Ошибка выжившей - страница 16



Ответный смех и матерная брань меня оглушили и обезножили. Я бессильно застыла у самой двери.

– Писькина, покажи письку! – выкрикнул Костик, протягивая руку к моей юбке.

Лучше бы меня расстреляли. Казнили на площади перед толпой. Повесили или сожгли. Всё, что угодно, только не этот позор, ужаснее которого ничего не может случиться. Мама потратила много времени перед табуреткой, объясняя мне, что значит «девичья честь» и как важно беречь её, не потеряв: «Никому нельзя видеть твои трусы! А не то будут говорить про тебя, что шалава!» К десяти годам я прочно усвоила, что самое главное в этой жизни – то, что про тебя говорят. Перед глазами у меня всё поплыло, и я задержала дыханье. Я перестала дышать. Специально. Чтобы умереть прямо здесь и больше не мучиться, когда вслед мне будут кричать «Шалава!» Потому, что позор – это как смерть, просто очень долгая.

За спиной открылась подъездная дверь, пацаны метнулись по лестнице вверх. Кто-то зашёл, поковырял ключом в металле почтового ящика, и закашлялся долгим тяжёлым хрипом. Я, вдыхая, захрипела в ответ. Рыдание заклекотало во мне переливом, развернуло и выбросило в открытую дверь. Я бежала, давясь и икая, до самого дома, стылый воздух осеннего сумрака был густым и пружинил навстречу, я продиралась сквозь него бесконечные минуты в ожидании преследования – вдруг эта свора меня догонит? А главная мысль, что выкручивалась штопором из виска, была: как, как я скажу сейчас всё это маме? Я опозорилась! Она проклянёт меня, выгонит прочь. Надо только успеть сообщить, что трусы у меня никто не видел!
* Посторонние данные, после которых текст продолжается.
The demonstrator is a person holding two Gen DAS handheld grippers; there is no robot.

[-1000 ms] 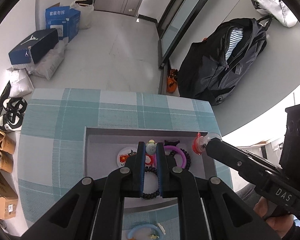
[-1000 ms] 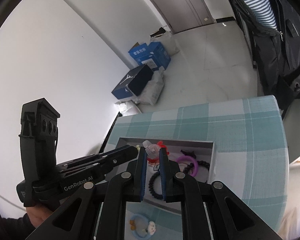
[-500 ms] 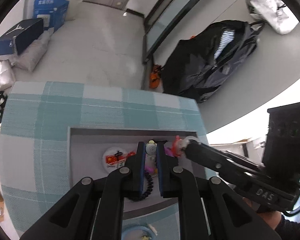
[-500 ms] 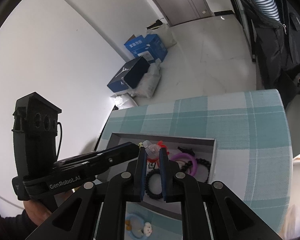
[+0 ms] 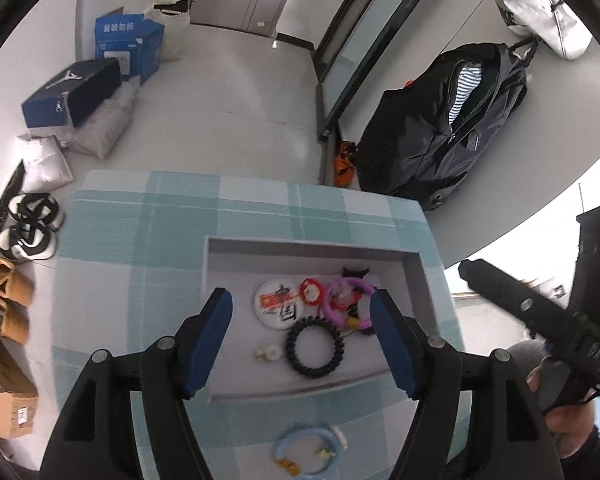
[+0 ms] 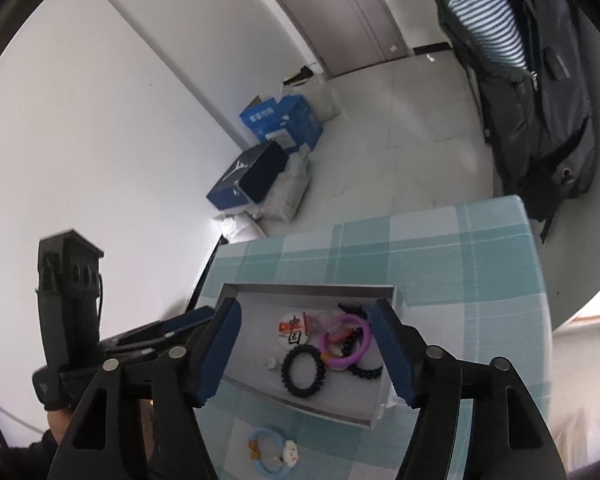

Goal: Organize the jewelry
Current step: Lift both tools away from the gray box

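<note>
Both grippers hang above a grey tray [image 5: 414, 280] that sits on a teal-and-white checked tablecloth [image 5: 140, 240]. The left gripper [image 5: 302, 316] has just been opening; its blue pads now stand wide apart with nothing between them. The right gripper [image 6: 306, 330] has also just been opening, pads spread wide and empty. Jewelry lies loose on the tray floor: a round white badge [image 5: 278, 302] with red and black print, a red bracelet [image 5: 311, 291] touching its right edge, a purple ring bracelet [image 5: 346, 300] overlapping a clear wrapped item and a string of dark beads, a black coil hair tie [image 5: 315, 347] nearer the front wall, and a small white earring [image 5: 268, 353] just left of the hair tie. A black clip [image 5: 354, 271] sits near the back wall. Outside the tray, on the cloth at the near edge, lies a light blue bracelet [image 6: 270, 454] with a white charm and small orange beads. A hand [image 5: 568, 424] holds the right gripper's handle at the right edge of the left wrist view. On the floor beyond the table: blue boxes [image 5: 128, 46], a dark shoe box [image 5: 70, 94], shoes [image 5: 28, 226], a black backpack [image 5: 452, 120] against the wall.
</note>
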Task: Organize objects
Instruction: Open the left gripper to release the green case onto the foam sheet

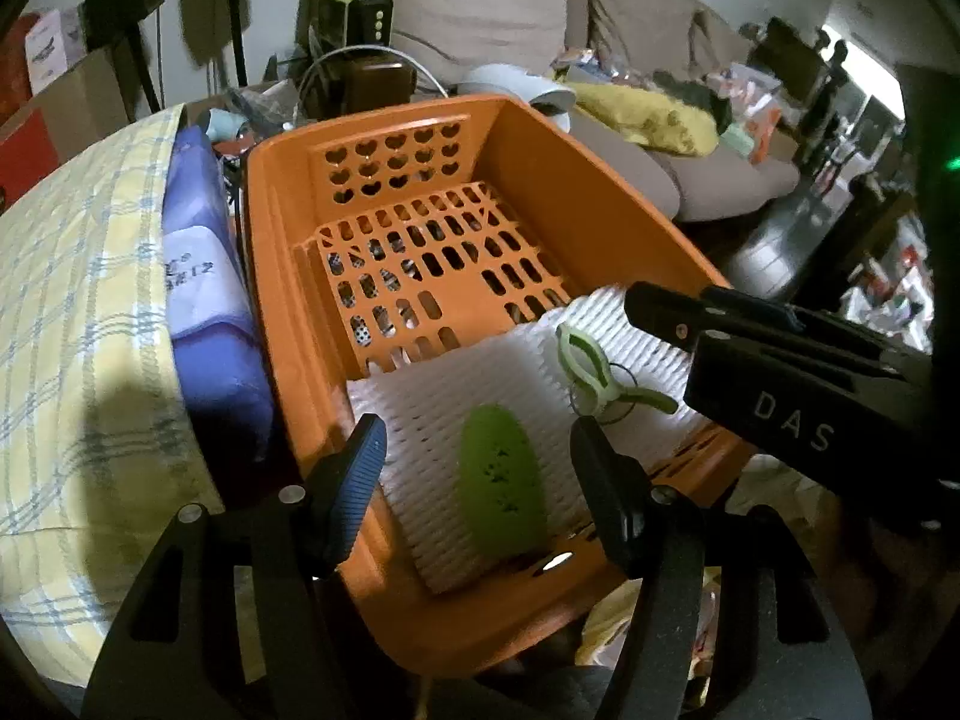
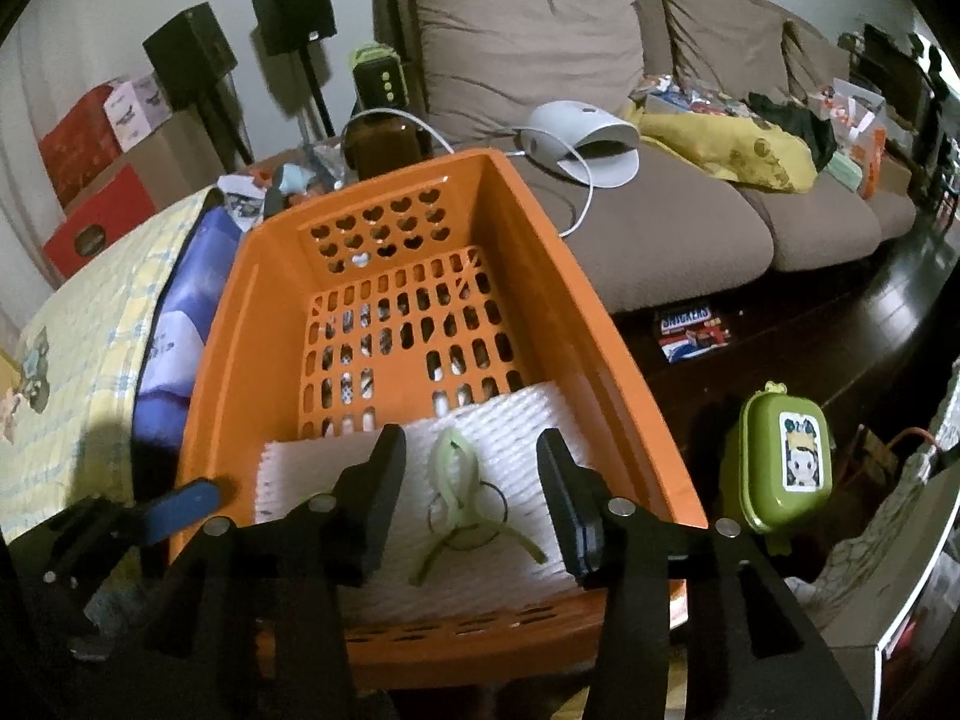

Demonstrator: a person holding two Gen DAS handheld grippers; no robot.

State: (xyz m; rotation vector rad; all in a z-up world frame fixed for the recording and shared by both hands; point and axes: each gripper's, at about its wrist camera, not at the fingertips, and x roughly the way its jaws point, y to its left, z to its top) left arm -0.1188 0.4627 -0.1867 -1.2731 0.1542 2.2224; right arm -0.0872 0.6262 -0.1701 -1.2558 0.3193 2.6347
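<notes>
An orange plastic basket point(image 1: 288, 252) point(image 2: 606, 324) holds white foam netting point(image 1: 444, 396) point(image 2: 516, 420) at its near end. A green oval object point(image 1: 501, 483) and a pale green clip point(image 1: 591, 375) point(image 2: 456, 498) lie on the netting. My left gripper point(image 1: 480, 468) is open and empty, just above the green oval object. My right gripper point(image 2: 471, 498) is open and empty, over the clip; it also shows at the right of the left wrist view point(image 1: 780, 360).
A yellow plaid cloth point(image 1: 78, 312) point(image 2: 78, 372) and a purple package point(image 1: 210, 300) point(image 2: 174, 336) lie left of the basket. A brown sofa point(image 2: 660, 222) stands behind. A green lidded box point(image 2: 780, 462) and a Snickers pack point(image 2: 690, 330) sit on the dark floor at the right.
</notes>
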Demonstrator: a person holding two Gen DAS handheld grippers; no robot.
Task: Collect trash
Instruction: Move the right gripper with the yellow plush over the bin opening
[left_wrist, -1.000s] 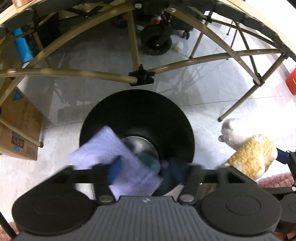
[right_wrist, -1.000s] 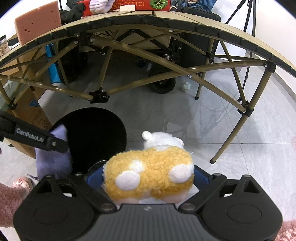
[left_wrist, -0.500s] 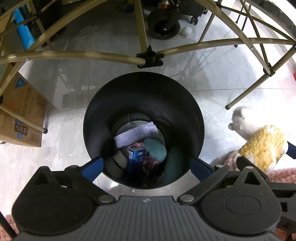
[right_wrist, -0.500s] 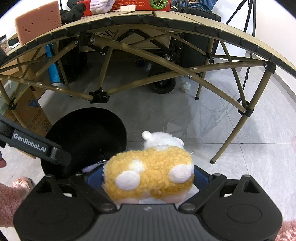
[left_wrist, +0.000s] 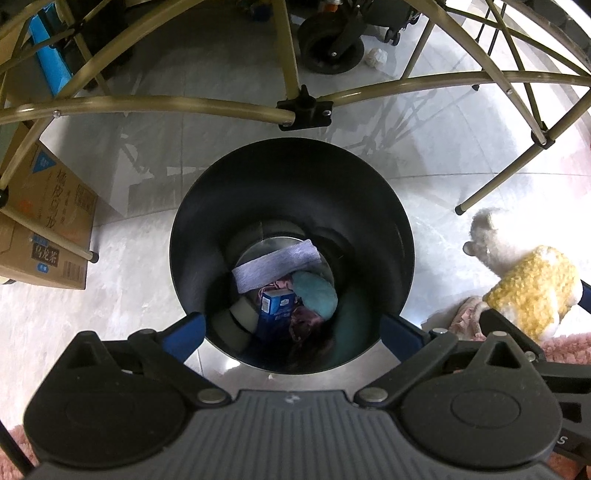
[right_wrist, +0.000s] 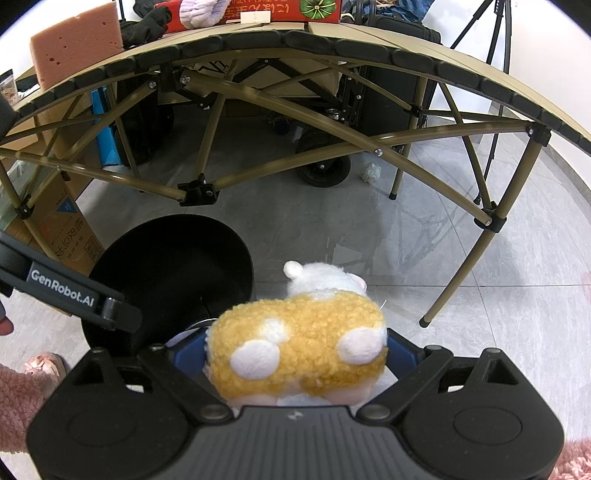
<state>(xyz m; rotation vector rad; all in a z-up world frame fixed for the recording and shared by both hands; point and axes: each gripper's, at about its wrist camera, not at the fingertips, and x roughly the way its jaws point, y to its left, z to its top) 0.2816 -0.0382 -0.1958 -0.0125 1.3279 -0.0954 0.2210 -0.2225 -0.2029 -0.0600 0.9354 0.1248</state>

Но я ничего не смогла сказать открывшей дверь маме, подошедшему следом отцу, я рыдала взахлёб, без остановки, сотрясаясь всем телом. И меня раздели и положили в кровать, дали что-то попить, и потом таблетку, и снова попить, а я всё рыдала, закусив зубами угол подушки, подвывая и сглатывая сопли, а потом внезапно уснула неглубоким болезненным сном.

Первым утренним чувством был жгучий стыд. Плакать сил не было, голова болела и не думала, в ней шевелились мутные тени вчерашнего. Захотелось пить и пришлось встать и выйти на кухню. Мама и отец уже сидели там, молча, сложив на столе руки. Мама сразу вскочила, обняла и прижала меня к себе, начала быстро-быстро целовать невпопад от ушей до затылка.

– Полюшка, ты только не плачь, ладно? Лапочка ты моя, кто тебя так обидел? Солнышко, всё хорошо, расскажи, что случилось, хочешь компот?

Мама усадила меня на колени, как в раннем детстве и стала гладить по волосам. Папа встал и налил вишнёвый компот, мой любимый, в большую кружку. И мне стало легче, стало не страшно, я втянула в себя компот и всё им рассказала. Ну, почти всё. И мама отнесла меня на руках в кровать, и опять дала мне таблетку, и сидела рядом со мной, прижимая прохладную руку ко лбу. И её целительная жалость была в тот момент мне дороже всего на свете.

В комнату заглянул отец. Он был в белой рубашке и пиджаке, на голове парадная серая шляпа.

– Ну, я пошёл, – сказал он. Мама кивнула.

Папа оделся так для солидности. Он шёл к Петруниным, чтобы поговорить. Поговорить с Танькой, про пальто, и про то, что так поступать некрасиво. Поговорить с Костиком. О том, что девочек надо беречь и защищать, ну вот как свою сестру, или маму. Папа надеялся, что этих детей ещё можно спасти, вразумив. С Петруниным-старшим он говорить не собирался, кроме скандала, а то и драки, здесь ничего бы не вышло.